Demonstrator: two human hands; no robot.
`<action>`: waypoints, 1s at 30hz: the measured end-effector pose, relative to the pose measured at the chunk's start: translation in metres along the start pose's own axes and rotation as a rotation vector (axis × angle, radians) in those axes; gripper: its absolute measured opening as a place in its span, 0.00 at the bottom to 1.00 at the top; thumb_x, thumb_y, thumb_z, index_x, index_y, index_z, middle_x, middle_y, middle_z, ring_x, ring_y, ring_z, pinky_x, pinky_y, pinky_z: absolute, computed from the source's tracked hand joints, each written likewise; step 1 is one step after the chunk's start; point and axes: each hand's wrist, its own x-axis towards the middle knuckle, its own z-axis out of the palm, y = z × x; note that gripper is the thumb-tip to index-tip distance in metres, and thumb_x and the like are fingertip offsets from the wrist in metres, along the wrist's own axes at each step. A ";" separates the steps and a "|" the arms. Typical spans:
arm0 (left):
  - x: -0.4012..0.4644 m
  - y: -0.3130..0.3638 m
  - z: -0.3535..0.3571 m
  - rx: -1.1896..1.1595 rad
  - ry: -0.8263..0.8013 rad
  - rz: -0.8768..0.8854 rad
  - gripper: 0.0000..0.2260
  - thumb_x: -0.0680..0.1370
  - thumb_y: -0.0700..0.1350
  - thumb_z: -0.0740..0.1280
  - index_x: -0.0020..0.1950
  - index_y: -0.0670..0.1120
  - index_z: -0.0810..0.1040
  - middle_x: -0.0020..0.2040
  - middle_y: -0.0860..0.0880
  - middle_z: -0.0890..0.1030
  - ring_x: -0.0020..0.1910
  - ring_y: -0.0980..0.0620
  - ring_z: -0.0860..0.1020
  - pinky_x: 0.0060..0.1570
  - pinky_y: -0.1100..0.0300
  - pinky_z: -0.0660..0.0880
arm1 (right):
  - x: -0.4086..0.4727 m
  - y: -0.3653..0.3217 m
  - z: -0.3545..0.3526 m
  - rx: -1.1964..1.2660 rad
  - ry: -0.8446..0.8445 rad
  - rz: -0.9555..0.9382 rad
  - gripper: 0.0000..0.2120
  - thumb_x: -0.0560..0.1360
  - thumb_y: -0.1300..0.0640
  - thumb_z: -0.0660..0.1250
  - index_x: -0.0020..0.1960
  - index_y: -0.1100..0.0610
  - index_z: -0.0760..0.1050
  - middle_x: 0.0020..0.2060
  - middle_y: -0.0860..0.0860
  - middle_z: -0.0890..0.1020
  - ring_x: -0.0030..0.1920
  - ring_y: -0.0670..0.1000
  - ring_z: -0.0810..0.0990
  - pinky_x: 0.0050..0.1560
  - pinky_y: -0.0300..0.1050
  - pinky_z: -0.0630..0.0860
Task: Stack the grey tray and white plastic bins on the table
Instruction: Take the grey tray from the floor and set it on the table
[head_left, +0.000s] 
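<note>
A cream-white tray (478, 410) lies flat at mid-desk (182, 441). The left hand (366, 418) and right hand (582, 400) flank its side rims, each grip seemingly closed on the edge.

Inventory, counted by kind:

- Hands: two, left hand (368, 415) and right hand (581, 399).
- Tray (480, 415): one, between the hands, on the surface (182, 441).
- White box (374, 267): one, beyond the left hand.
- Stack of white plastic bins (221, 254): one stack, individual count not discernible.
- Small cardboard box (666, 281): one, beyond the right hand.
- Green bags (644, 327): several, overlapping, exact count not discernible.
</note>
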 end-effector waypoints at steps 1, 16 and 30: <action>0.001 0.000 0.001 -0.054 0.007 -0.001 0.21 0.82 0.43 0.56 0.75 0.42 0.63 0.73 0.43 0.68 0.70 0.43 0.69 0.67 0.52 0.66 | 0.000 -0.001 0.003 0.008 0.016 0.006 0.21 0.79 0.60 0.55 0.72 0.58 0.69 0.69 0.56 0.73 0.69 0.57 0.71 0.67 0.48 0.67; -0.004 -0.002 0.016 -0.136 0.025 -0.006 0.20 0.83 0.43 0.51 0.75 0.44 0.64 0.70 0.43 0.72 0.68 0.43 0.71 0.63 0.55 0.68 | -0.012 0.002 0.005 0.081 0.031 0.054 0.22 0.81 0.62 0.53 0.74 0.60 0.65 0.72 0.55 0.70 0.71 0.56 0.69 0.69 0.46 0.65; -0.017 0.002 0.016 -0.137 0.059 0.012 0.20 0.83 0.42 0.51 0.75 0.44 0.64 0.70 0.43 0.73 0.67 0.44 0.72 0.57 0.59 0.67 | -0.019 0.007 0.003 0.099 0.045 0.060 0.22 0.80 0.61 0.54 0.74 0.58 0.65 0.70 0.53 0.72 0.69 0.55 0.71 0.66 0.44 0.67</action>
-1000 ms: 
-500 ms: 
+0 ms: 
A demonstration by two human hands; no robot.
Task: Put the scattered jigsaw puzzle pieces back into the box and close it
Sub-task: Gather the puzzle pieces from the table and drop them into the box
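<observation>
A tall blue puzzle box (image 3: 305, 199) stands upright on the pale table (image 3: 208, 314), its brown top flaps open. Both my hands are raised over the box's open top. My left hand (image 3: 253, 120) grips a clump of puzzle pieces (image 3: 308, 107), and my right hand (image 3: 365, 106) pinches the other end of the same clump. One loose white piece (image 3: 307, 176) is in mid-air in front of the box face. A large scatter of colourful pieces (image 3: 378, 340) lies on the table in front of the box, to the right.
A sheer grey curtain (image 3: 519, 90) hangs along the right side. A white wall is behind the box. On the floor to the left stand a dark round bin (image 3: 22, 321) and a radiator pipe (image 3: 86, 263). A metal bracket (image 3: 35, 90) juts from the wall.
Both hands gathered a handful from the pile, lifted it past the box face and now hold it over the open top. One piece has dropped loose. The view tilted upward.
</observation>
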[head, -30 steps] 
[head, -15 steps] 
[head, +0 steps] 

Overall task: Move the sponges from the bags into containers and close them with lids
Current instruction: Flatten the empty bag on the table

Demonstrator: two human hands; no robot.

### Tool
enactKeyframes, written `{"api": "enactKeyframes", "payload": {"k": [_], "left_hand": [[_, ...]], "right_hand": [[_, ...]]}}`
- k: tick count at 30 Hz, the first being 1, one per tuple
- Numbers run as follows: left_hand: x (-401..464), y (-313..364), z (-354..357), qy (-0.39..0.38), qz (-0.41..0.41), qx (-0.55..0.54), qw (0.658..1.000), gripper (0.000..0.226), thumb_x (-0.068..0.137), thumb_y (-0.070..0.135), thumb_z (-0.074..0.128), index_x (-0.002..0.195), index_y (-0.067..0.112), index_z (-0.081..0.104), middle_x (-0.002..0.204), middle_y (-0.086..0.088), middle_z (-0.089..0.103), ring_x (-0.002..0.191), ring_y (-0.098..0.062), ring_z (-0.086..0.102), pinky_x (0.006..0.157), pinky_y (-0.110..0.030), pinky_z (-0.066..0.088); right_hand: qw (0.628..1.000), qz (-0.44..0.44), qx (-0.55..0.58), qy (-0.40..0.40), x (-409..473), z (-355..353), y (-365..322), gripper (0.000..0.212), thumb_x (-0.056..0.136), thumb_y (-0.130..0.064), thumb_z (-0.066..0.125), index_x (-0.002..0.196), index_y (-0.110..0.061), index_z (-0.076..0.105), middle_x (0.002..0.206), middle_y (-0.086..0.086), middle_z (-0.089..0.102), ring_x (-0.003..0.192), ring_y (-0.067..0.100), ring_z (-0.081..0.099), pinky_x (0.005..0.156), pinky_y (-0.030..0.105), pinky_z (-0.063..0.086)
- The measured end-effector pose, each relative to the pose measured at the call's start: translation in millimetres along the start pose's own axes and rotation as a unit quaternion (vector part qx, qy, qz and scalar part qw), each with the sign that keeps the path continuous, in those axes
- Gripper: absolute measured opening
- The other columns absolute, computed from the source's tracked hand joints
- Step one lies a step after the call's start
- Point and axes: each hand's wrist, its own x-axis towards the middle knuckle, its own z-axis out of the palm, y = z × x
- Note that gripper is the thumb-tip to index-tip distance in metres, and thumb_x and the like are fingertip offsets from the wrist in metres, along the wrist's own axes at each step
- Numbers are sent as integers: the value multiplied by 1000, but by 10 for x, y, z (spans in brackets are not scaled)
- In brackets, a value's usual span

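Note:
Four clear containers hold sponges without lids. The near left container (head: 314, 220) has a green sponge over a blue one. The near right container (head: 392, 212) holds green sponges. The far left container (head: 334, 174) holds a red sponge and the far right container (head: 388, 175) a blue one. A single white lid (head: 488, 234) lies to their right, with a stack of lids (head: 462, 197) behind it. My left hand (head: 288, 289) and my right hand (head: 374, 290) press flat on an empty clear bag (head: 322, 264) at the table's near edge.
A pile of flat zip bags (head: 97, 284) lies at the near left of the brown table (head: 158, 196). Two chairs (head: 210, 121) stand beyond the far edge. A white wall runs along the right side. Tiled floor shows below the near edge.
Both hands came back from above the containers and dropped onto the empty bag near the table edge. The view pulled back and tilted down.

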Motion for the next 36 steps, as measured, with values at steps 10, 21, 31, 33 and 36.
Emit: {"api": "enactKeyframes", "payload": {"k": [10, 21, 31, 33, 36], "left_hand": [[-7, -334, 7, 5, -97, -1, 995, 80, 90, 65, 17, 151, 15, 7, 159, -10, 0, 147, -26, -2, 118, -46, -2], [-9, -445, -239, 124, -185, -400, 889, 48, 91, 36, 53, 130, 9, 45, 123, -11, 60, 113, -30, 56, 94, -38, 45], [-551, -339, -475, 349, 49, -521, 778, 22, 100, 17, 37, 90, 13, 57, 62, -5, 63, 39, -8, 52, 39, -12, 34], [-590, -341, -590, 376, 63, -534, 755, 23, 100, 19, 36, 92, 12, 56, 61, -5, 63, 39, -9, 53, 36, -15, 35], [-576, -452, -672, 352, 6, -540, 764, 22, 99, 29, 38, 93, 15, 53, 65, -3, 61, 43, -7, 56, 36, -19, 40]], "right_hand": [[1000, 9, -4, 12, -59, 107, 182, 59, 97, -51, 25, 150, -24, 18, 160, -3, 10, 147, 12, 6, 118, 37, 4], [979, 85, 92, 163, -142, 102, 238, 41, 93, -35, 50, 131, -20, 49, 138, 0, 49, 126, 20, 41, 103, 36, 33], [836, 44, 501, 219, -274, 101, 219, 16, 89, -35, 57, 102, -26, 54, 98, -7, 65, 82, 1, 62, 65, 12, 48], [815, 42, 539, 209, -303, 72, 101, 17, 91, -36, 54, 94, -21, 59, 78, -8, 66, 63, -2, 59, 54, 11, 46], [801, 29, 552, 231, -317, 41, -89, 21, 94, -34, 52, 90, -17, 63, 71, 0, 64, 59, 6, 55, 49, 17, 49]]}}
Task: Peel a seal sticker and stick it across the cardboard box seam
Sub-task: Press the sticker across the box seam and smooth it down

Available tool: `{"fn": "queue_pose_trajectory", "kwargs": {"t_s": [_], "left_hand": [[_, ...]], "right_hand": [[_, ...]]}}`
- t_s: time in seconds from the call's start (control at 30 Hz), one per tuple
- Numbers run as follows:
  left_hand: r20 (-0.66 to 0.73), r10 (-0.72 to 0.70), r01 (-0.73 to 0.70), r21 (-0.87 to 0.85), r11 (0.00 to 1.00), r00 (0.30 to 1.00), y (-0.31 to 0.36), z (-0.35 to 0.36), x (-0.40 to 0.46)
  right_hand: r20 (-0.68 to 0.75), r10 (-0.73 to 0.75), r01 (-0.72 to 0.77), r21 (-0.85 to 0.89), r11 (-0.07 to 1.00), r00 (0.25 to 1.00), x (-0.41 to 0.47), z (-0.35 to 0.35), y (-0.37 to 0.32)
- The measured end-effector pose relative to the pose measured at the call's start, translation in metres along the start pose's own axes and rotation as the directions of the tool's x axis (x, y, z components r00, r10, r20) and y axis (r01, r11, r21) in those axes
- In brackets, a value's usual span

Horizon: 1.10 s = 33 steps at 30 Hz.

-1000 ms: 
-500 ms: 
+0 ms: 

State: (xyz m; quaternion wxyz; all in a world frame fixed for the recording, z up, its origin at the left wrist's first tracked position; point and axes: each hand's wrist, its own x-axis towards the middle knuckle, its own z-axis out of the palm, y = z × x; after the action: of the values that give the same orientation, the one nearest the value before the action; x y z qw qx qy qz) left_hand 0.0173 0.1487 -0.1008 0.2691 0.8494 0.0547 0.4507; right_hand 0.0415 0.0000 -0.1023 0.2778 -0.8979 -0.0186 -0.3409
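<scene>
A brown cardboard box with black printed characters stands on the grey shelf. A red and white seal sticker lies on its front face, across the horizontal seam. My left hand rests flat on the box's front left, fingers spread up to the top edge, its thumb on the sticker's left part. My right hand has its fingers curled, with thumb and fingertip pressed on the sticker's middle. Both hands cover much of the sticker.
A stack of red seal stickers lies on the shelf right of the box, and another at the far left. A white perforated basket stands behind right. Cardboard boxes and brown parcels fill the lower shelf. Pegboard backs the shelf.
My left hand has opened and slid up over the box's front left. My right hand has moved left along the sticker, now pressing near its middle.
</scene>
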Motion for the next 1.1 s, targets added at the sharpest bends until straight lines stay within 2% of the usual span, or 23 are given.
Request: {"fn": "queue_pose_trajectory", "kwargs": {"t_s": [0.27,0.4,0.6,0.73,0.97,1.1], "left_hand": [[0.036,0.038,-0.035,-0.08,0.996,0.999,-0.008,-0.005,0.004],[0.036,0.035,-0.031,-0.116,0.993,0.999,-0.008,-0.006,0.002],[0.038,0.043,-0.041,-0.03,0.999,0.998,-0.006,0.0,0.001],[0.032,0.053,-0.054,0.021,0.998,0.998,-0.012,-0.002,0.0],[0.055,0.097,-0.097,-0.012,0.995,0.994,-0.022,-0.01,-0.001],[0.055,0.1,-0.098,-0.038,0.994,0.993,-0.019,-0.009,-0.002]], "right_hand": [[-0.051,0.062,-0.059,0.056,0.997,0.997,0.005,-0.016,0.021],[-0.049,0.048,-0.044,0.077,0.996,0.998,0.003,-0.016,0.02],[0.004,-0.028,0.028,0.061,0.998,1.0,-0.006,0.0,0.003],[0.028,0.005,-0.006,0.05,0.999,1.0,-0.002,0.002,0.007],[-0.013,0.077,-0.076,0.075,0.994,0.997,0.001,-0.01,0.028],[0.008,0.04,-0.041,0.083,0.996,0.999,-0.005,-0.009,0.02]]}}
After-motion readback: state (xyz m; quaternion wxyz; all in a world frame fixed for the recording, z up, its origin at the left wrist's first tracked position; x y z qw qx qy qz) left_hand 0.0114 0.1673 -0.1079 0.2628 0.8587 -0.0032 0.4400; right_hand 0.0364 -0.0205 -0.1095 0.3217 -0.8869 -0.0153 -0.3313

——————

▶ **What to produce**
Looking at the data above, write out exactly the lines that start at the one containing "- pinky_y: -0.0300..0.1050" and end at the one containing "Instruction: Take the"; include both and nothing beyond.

▶ **Exercise output**
  - pinky_y: -0.0300..0.1050
  - pinky_z: -0.0630..0.0860
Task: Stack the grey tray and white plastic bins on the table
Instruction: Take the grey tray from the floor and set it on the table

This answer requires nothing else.